Wednesday, October 28, 2009

Bad Days in American History: October 28. 1919


On this date in 1919, the United States officially went insane. That day marked Congress' overriding of President Woodrow Wilson's veto of the Volstead Act, for all intents and purposes banning the consumption of alcohol in this nation.

It's hard to stress how loathsome the temperance movement was. While it's true that early Americans were extreme drunks (as demonstrated amply in W. J. Rorabough's The Alcoholic Republic), the temperance movement moved beyond reforming extreme behavior and into a moral crusade that saw alcohol use as an overarching explanation for everything wrong with America. That included immigration and there were many connections between the temperance movement and the anti-immigration movement that succeeded in closing America's gates to most immigrants by 1924.

Now, one might think that Wilson vetoing the Volstead Act reflects well upon him, but he certainly didn't veto it out of principle. Rather, it was on technical matters concerning its relationship to wartime prohibition. Wilson had supported prohibition as part of the New Freedom when he was elected in 1912. As I was researching this, I was hoping to finally find something worthwhile about Woodrow Wilson; alas, I was again foiled in this quest.

The Volstead Act also demonstrated the worst characteristics of Americans: nativist, puritanical, simple-minded, insular. We became the laughing stock of much of the world (though in fact we were not the only nation to attempt banning alcohol during these years). Of course, prohibition had massive unintended consequences that its priggish supporters neither anticipated nor had any answer for. It made drinking cool again for the first time in decades. It created a massive surge in crime. It led to a huge black market. Police corruption became an epidemic as guys who didn't want to enforce the law found it really easy not to do so. Politicians and other societal leaders rather openly ignored it. Prohibitionists' reaction was simply to demand greater enforcement and tell everyone to go to church.

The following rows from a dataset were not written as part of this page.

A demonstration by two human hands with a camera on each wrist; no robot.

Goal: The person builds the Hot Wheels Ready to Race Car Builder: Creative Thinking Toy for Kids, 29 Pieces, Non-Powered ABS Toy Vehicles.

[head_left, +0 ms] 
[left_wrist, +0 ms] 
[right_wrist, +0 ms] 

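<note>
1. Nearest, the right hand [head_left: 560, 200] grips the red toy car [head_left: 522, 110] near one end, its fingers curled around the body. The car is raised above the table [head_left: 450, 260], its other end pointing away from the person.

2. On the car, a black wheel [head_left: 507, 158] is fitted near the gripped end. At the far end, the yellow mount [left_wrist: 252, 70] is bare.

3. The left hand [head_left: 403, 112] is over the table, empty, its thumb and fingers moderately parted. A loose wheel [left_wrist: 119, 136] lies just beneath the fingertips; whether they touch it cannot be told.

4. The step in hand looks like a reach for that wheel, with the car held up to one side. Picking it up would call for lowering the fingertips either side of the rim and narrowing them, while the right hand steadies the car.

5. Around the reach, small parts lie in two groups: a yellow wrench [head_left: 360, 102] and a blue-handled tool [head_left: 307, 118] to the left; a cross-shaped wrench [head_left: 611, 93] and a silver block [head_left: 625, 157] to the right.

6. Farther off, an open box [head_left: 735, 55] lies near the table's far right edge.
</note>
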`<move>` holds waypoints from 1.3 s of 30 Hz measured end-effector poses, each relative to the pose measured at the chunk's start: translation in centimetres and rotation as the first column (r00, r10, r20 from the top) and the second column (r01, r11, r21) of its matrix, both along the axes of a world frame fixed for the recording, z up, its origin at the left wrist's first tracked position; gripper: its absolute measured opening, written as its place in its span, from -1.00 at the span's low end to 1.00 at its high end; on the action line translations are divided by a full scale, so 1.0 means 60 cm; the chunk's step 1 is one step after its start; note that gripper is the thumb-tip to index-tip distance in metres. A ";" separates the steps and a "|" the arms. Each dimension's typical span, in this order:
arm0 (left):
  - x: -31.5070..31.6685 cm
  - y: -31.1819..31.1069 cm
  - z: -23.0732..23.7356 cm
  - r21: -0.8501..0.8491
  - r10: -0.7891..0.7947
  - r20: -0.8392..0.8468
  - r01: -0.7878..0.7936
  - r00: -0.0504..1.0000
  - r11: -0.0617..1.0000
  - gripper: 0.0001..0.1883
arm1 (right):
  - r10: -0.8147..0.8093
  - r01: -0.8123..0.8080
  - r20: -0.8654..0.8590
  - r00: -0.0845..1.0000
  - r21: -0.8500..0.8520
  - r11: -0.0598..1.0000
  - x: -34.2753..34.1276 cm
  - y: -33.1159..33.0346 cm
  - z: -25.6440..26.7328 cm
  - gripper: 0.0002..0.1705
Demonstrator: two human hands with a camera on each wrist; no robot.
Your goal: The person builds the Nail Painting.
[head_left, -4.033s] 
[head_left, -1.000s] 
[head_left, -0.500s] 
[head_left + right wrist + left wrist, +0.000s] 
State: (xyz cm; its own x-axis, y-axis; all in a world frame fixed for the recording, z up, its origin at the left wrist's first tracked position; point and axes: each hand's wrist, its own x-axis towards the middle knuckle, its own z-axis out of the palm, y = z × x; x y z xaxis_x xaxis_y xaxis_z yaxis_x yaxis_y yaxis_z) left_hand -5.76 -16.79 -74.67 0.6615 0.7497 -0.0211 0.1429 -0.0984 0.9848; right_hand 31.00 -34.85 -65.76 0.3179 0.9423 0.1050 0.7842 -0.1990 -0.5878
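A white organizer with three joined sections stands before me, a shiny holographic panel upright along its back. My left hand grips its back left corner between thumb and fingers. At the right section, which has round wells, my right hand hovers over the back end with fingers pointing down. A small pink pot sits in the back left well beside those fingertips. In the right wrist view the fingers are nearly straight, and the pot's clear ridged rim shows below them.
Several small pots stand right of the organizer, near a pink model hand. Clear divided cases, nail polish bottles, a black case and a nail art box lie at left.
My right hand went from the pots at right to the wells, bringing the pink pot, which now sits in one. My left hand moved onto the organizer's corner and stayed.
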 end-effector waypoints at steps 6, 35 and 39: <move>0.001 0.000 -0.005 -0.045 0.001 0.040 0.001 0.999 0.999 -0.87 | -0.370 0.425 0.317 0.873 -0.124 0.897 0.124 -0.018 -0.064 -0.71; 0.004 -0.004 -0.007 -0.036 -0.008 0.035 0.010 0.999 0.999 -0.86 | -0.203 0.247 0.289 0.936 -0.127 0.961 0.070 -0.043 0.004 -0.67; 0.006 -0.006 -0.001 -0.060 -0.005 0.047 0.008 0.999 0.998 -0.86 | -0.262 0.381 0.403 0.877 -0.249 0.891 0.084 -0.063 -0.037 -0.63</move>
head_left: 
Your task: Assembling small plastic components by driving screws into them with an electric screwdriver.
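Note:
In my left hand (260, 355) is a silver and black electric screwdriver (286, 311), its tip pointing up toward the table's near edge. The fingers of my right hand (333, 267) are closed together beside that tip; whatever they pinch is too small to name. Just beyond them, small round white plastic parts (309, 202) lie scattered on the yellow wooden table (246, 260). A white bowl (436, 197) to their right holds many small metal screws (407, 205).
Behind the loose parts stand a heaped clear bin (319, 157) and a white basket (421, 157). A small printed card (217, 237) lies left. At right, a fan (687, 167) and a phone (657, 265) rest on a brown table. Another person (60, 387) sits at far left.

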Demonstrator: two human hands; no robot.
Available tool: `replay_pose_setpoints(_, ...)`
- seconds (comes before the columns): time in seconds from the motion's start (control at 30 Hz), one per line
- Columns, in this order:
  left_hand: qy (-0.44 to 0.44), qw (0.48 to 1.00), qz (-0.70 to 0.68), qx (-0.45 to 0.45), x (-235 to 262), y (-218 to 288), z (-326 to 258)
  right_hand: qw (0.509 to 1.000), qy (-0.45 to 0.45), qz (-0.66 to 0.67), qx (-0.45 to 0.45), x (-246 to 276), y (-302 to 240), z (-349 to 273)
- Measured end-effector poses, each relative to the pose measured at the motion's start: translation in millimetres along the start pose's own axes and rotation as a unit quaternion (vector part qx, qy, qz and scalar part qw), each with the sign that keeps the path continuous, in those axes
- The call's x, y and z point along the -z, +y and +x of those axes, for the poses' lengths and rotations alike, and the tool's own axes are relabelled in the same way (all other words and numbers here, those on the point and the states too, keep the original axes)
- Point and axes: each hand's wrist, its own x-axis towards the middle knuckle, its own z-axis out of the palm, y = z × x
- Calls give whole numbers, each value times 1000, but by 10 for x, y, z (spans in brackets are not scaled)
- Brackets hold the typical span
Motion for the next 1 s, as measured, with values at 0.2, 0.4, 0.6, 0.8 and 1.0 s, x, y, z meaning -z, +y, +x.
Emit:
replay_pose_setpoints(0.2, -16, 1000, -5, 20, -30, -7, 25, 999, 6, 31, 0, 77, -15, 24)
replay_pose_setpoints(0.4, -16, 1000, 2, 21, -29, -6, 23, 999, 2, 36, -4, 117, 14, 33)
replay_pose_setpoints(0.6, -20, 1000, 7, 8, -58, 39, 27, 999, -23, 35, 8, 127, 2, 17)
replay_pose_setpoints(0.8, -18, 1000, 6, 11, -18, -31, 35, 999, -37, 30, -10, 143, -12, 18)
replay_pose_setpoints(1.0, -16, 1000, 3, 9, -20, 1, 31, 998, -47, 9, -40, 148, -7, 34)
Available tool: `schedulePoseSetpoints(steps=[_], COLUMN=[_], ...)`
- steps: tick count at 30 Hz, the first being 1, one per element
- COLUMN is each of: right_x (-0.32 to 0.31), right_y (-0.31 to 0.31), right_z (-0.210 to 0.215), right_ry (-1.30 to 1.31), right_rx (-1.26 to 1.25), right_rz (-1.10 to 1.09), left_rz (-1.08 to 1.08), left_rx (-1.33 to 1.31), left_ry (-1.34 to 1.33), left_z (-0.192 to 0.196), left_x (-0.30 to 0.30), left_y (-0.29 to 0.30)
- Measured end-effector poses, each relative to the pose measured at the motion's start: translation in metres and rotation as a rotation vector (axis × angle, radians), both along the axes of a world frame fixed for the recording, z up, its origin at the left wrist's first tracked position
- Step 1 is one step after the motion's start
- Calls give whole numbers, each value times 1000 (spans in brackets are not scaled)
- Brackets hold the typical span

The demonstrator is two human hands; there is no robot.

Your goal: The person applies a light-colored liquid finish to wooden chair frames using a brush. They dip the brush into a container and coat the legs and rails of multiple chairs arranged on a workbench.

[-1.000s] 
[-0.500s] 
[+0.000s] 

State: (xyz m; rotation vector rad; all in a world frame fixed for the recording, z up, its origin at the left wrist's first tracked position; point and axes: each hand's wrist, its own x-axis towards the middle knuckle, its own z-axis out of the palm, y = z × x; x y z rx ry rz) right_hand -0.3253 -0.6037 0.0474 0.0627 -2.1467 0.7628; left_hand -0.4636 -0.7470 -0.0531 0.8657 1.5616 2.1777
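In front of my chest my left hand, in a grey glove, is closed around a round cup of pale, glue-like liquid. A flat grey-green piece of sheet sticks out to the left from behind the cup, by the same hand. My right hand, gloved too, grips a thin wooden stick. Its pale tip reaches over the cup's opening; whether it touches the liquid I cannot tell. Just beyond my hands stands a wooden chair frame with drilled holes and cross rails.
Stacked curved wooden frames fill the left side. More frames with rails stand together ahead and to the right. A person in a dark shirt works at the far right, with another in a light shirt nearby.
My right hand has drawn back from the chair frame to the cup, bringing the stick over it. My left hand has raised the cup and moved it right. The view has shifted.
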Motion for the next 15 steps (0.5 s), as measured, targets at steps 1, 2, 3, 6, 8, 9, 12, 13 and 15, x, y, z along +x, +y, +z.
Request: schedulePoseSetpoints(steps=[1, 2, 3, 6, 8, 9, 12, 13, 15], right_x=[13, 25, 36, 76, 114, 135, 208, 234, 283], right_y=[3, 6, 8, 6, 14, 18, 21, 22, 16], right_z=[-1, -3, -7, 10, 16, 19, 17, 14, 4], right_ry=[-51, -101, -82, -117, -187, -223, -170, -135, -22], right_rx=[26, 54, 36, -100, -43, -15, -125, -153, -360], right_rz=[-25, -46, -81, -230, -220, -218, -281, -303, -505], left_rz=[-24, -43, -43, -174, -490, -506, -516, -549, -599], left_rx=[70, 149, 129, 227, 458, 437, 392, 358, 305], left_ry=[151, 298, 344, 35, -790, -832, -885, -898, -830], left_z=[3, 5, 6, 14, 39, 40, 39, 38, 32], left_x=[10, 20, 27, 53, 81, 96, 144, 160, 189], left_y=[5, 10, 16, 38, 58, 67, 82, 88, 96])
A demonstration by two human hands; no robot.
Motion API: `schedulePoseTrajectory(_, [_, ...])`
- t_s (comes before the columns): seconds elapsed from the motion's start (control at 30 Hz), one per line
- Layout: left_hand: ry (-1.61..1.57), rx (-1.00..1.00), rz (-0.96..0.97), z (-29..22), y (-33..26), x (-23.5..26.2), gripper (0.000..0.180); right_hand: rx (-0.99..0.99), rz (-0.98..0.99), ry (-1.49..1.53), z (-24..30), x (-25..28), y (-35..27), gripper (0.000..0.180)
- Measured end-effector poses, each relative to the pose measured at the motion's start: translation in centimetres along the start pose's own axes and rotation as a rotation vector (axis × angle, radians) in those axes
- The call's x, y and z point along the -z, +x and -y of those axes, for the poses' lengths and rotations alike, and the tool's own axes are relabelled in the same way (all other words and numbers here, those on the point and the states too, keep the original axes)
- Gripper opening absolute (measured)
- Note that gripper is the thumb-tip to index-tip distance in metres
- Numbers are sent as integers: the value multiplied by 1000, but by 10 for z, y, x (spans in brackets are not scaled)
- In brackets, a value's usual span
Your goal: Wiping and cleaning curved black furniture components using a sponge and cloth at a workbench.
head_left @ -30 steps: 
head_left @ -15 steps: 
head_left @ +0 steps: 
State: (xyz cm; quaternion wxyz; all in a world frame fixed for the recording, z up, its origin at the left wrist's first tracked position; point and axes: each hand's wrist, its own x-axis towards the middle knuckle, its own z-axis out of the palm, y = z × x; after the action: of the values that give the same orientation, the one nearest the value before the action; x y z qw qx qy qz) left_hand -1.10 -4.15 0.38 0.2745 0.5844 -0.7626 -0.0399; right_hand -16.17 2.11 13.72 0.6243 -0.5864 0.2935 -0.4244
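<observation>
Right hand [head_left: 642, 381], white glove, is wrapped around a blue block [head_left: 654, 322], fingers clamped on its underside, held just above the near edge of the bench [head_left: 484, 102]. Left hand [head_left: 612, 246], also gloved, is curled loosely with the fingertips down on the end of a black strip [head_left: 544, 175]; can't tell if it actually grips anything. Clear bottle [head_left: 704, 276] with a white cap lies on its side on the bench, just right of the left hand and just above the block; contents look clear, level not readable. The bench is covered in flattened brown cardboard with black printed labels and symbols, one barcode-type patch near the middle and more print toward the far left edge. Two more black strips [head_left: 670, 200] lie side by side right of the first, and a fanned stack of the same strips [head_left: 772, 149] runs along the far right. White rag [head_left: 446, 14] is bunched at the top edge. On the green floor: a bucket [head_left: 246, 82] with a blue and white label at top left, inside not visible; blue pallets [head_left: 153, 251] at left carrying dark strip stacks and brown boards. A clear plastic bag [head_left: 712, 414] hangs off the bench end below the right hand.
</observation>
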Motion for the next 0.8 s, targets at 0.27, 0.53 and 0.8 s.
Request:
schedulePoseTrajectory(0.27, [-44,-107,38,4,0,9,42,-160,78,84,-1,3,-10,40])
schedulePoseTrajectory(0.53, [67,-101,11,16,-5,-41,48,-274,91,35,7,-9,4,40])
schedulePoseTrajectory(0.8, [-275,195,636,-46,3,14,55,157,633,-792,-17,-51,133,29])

Prohibition played a major role in the standardization of bad beer in this country. I am just beginning research on a book length project on beer and local breweries in America and I understand that up until Prohibition, local breweries around the nation made a wide variety of sometimes very high quality beer. I hear the original recipe for Coors produces a quite delicious beer, though I have not had it. But after years of not drinking beer, the public had largely lost its taste for complex beers by 1933 and in order to survive, the breweries who managed to reopen after fourteen years found it in their interests to produce weak lagers that appealed to wider audience. I need to research this phenomenon in significantly more detail, but if we have the Volstead Act to blame for Miller Lite and Keystone, I am going to be even more full of rage than I already am.

Of course, the Volstead Act is hardly the only time the nation has decided to criminalize a drug for less than rational reasons. Many of the Volstead Act's less savory elements have contributed to the current War on Drugs. Combine this with a far more advanced police state than we had 90 years ago and you see the elimination of the 4th Amendment from providing any real protections for people, a skyrocketing prison population, and the forcing of perfectly decent people into lives of poverty and stigma because of harmless crimes.

All in all, I wonder if October 28, 1919 isn't one of the very worst days in American history. I know it's not quite on the same level as FDR's executive order placing Japanese- Americans in concentration camps or the founding of the KKK, or the election of George W. Bush, but it's pretty nightmarish. A social and political disaster, it reeked of the most disturbing and close-minded trends in American life that we still have to fight today.